From: John Foliot <jfoliot@stanford.edu>
Date: Wed, 6 Apr 2011 12:54:07 -0700 (PDT)
To: "'Matthew Turvey'" <mcturvey@gmail.com>, "'Steve Faulkner'" <faulkner.steve@gmail.com>
Cc: "'HTMLWG WG'" <public-html@w3.org>, "'James Teh'" <jamie@nvaccess.org>
Message-ID: <0a6e01cbf494$6109a3f0$231cebd0$@edu>
Matthew Turvey wrote:
> 
> The example spec text includes "...a visible indication of longdesc
> presence should be provided."
> 
> On 4 April 2011 19:50, John Foliot <jfoliot@stanford.edu> wrote:
> 
> > THE ENTIRE REASON FOR THE CREATION OF @LONGDESC IN THE FIRST PLACE
> WAS
> > THAT AUTHORS WANTED A MEANS TO ENSURE LONGER DESCRIPTIONS COULD BE
> > PROVIDED *WITHOUT* HAVING A VISUAL INCUMBERANCE ON THEIR PAGE -
> LONGDESC
> > WAS DEVELOPED TO ADDRESS DESIGNER NEEDS, BASED ON DESIGNER FEEDBACK!
> 
> The current CP also suggests being "natively free from a visual
> encumbrance" is an essential requirement, and 6 of the 9 use cases
> explicitly require the longdesc link to be invisible.

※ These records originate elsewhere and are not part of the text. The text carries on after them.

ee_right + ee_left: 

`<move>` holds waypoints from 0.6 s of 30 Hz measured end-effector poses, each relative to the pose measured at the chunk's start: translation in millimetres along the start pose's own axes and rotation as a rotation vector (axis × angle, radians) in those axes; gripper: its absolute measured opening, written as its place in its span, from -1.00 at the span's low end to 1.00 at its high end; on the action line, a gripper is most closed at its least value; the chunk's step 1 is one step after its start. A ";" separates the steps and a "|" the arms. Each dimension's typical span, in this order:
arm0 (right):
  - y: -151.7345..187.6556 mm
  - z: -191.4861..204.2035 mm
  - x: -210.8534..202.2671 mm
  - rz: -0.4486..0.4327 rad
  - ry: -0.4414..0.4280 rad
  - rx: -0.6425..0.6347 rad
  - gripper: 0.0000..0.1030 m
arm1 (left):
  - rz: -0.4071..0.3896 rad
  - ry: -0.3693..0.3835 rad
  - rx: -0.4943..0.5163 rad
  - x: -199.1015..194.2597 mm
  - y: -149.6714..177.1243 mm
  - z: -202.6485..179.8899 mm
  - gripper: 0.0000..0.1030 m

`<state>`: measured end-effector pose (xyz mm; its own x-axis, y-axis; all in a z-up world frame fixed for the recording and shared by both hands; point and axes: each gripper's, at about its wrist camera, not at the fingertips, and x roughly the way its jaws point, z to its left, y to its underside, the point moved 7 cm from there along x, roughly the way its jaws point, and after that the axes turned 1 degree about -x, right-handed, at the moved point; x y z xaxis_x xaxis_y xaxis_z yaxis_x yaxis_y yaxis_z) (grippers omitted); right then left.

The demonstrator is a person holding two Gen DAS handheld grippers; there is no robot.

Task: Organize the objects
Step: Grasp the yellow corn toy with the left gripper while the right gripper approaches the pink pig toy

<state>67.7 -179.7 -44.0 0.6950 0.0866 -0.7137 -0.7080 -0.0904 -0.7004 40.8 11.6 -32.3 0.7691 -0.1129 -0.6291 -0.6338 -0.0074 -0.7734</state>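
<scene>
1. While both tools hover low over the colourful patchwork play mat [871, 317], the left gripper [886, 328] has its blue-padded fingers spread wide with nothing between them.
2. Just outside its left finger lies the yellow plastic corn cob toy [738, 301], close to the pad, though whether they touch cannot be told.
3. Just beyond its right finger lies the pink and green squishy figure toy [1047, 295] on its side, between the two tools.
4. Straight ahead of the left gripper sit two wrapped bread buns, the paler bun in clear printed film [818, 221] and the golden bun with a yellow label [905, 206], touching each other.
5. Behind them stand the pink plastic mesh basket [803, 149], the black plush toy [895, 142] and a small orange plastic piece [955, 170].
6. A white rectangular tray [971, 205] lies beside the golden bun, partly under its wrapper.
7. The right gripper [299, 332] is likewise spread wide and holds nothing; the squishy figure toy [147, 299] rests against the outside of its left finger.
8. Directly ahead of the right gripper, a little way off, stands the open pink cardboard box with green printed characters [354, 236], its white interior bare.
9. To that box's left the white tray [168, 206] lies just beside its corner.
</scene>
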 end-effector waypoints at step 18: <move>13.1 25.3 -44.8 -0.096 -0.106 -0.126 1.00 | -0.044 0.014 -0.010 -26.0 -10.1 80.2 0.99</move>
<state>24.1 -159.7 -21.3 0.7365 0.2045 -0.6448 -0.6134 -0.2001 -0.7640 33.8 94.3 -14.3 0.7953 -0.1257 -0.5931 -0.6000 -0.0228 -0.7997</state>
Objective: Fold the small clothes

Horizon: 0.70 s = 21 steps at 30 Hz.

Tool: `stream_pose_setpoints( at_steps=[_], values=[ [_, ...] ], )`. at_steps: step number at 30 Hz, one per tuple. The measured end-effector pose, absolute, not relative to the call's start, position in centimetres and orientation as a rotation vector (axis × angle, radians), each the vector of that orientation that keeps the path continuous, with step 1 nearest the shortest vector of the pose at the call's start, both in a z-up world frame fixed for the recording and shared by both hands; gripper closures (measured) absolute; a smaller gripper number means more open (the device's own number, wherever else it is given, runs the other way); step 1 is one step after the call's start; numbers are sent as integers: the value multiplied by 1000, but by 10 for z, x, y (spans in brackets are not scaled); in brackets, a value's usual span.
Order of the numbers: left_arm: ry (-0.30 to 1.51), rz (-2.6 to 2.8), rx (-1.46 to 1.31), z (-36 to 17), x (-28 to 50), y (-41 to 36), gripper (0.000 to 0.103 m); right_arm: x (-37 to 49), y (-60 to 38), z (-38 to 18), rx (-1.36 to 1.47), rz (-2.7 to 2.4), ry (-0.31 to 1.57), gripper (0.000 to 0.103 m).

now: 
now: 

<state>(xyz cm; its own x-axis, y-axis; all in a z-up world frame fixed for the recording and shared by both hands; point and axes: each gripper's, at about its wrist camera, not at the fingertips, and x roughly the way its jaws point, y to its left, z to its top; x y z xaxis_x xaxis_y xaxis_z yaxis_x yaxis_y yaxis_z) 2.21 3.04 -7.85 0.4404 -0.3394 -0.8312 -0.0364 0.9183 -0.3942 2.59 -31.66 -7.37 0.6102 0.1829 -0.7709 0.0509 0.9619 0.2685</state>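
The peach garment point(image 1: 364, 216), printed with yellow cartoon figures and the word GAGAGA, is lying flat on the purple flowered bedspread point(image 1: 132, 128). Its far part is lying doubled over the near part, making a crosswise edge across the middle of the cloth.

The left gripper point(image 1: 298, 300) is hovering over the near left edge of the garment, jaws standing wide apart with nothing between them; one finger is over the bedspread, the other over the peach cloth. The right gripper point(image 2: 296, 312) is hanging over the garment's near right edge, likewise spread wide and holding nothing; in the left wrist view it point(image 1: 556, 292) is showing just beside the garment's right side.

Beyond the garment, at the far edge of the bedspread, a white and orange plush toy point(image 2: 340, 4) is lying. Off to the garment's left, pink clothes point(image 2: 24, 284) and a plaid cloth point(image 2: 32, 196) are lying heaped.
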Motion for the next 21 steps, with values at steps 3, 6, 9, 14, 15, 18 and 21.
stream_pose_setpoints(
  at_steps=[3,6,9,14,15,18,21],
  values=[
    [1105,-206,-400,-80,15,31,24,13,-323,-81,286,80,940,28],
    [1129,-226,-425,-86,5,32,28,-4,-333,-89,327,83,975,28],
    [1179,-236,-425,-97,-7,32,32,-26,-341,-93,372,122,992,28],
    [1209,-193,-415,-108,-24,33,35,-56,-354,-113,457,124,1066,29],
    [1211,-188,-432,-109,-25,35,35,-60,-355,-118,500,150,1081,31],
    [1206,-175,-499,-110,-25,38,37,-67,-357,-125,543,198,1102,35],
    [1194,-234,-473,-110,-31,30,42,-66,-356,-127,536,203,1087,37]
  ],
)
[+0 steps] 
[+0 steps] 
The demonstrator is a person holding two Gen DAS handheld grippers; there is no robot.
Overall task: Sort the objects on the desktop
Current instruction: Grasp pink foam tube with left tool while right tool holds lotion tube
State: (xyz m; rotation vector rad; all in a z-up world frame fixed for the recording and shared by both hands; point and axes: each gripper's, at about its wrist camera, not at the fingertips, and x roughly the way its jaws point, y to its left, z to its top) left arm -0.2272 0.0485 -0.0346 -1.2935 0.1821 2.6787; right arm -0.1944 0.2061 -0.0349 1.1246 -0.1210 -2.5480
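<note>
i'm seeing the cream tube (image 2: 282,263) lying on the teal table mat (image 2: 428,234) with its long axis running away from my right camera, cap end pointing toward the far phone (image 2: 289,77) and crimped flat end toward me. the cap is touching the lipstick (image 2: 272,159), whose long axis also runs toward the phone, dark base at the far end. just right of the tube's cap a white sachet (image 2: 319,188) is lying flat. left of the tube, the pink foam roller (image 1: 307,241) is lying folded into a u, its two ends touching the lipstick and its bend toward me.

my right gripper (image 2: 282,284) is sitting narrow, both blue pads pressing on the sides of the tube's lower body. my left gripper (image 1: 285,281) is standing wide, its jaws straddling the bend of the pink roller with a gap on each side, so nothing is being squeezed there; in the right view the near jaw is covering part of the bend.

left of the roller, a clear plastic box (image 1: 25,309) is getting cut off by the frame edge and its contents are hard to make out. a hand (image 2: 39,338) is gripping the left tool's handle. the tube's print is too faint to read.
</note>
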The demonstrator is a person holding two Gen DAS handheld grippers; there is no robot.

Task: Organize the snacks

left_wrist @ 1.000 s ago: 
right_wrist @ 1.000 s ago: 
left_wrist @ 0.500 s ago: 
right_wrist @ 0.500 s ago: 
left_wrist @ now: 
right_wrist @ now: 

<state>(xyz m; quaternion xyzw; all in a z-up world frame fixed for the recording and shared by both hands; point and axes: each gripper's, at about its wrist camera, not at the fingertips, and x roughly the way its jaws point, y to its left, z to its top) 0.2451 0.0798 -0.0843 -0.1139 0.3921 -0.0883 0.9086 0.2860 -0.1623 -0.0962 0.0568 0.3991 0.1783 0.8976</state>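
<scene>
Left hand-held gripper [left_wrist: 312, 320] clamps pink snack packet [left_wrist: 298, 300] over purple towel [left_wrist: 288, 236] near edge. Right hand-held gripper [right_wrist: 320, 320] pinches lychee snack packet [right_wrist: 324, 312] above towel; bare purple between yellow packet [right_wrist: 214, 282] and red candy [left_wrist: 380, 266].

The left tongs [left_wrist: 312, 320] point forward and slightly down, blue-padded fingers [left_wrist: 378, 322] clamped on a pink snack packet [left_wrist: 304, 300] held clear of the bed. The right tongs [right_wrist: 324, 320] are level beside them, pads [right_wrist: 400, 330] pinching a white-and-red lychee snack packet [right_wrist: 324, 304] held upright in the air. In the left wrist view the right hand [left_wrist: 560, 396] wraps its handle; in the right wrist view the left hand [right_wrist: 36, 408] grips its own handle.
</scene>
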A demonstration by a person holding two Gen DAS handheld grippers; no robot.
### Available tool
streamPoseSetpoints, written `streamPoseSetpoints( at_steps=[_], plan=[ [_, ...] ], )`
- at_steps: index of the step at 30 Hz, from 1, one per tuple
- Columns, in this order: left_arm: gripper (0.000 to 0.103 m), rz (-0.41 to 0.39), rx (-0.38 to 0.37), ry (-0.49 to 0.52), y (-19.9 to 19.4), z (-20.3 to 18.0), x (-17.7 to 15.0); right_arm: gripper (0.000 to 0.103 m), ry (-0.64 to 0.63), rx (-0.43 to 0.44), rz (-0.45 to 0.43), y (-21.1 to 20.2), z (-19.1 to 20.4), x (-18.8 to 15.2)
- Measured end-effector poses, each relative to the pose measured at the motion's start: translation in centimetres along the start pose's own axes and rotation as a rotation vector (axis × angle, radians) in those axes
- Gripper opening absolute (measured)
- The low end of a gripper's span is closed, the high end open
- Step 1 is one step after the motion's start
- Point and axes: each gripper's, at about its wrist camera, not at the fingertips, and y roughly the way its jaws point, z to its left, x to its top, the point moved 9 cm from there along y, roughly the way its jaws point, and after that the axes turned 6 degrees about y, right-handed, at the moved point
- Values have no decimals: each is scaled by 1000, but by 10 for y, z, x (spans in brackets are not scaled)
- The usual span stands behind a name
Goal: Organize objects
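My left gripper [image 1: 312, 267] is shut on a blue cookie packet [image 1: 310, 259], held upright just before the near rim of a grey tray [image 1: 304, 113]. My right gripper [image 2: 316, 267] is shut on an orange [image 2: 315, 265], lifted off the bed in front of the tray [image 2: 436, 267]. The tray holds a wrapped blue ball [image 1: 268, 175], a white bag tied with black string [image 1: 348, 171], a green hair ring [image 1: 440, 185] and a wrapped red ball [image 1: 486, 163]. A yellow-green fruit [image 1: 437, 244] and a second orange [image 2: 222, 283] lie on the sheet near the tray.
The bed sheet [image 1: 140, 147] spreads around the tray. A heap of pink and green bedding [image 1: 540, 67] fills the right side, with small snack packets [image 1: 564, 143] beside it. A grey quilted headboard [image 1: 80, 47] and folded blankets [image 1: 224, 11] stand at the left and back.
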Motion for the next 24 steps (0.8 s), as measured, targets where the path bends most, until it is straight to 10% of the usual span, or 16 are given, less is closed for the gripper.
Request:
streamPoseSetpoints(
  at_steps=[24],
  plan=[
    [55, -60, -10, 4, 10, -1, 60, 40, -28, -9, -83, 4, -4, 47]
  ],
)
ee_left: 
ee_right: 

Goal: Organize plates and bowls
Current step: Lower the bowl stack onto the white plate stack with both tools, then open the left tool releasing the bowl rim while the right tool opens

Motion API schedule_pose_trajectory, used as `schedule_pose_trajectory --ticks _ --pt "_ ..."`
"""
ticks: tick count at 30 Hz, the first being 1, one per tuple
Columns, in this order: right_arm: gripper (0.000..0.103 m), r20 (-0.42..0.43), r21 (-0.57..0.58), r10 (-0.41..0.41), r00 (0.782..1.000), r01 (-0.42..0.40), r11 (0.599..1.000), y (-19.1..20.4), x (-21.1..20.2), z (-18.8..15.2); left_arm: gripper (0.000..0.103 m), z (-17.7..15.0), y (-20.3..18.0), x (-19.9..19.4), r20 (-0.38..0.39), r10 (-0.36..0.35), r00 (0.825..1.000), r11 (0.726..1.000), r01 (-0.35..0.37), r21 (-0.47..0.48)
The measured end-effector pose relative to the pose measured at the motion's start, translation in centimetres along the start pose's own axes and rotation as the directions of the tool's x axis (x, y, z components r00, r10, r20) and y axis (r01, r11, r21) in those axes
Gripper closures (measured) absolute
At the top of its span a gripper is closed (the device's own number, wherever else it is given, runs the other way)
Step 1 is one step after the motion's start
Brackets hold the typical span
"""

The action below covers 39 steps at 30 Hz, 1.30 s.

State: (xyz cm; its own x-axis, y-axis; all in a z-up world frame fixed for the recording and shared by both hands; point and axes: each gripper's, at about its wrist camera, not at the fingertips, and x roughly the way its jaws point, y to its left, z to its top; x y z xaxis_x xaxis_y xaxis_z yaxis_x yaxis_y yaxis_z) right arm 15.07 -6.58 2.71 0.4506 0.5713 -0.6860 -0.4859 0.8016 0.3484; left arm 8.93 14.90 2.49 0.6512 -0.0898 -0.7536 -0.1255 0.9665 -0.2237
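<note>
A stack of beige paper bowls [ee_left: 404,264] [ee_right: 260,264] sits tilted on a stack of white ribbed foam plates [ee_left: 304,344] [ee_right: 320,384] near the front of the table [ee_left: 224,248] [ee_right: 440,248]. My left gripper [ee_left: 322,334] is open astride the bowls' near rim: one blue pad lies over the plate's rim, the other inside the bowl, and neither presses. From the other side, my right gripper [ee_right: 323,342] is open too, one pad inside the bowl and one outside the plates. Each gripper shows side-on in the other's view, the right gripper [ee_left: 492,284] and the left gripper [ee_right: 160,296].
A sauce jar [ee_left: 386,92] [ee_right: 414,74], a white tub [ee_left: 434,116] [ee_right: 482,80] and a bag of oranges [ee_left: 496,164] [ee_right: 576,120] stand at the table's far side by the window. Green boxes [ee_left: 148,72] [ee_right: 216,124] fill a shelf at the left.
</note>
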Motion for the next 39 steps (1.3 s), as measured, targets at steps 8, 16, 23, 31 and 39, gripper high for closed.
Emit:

The distinction that you seem to perhaps not be grasping here is *WHERE*
the indication is presented. Content authors for the most part do not want
a visual indication *on their page* as it interrupts with their design
aesthetic, an important consideration.

However, browsers can (and we now propose SHOULD per RFC 2119 in the
example spec text) provide an indication that content like this exists:
the logical conclusion is that it should be indicated in the browser
chrome. The Opera extension TellMeMore does exactly this, and is a
workable solution to this problem. It is perhaps telling and worth noting
that many of the microformats browser extensions also do the same thing,
signaling the presence of Microdata in a page, and then allowing the end
user to consume it or not. See:
	Tails Export:
https://addons.mozilla.org/en-US/firefox/addon/tails-export/?id=2240
	Operator: https://addons.mozilla.org/en-US/firefox/addon/operator/


As Gregory Rosmaita has noted previously, @longdesc is not "hidden"
metadata, it is "discoverable" metadata - just like
microformats/Microdata. 

Since this type of information is usually contextual in nature, it also
seems quite logical to place the 'interaction' with these features in the
contextual menu: again the native support for @longdesc in Opera, the
Firefox plugin, and recent blog post on how to provide support for
@longdesc in Internet Explorer all use this pattern, so we are also
building on some precedence here: "right-click" on the image, be presented
with the link to the longer description, decide if you want to follow that
link or not. It is also worth reiterating that the developers of NVDA have
suggested (to me, in conversation) that this would be an excellent
interaction model for them to support in NVDA - they very much believe
that NVDA should be exposing native functionality to non-sighted users,
not providing 'special' interaction methods.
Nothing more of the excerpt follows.